§ **What is required**
Leave the images out. Give every line below again, precisely.

** Opening Data provided block **

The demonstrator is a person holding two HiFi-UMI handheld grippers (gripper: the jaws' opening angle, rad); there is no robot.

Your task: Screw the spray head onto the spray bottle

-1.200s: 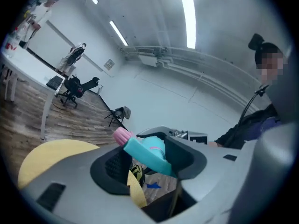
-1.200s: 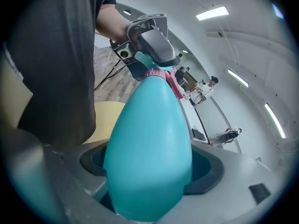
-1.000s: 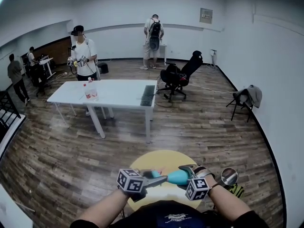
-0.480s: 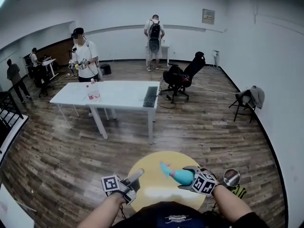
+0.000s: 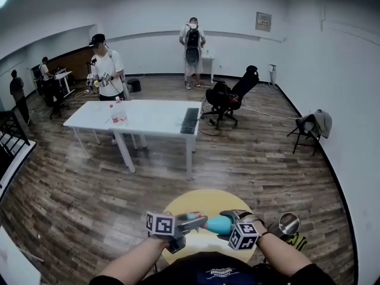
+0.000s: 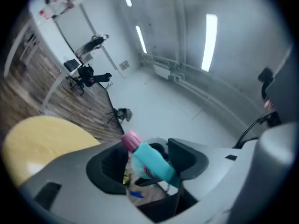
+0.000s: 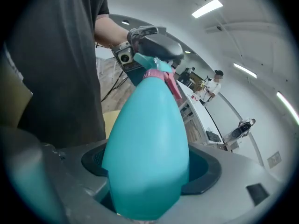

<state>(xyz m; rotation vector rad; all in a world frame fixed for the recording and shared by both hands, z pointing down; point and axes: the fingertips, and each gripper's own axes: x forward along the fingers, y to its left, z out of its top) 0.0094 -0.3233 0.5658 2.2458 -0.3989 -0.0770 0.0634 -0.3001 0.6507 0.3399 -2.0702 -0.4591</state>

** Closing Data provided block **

§ **Reply**
The demonstrator is a person holding two HiFi-UMI handheld grippers (gripper: the jaws' opening angle, rad); there is no robot.

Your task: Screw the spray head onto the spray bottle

-1.200s: 
-1.200s: 
-1.000s: 
-0.480s: 
+0.000s: 
+0.000s: 
+0.000s: 

<state>(xyz m; rotation vector rad; all in a world frame fixed for the recording and shared by both hands, z pointing down; point and axes: the fingertips, and each gripper's own axes: x forward along the fingers, y to its left, z out of its top) 0.0094 -0.3233 0.5658 2.2458 -0.3989 -0.0770 0.0634 -0.3001 0.6507 0.3399 -2.0702 -0.4591</state>

This is the complete output.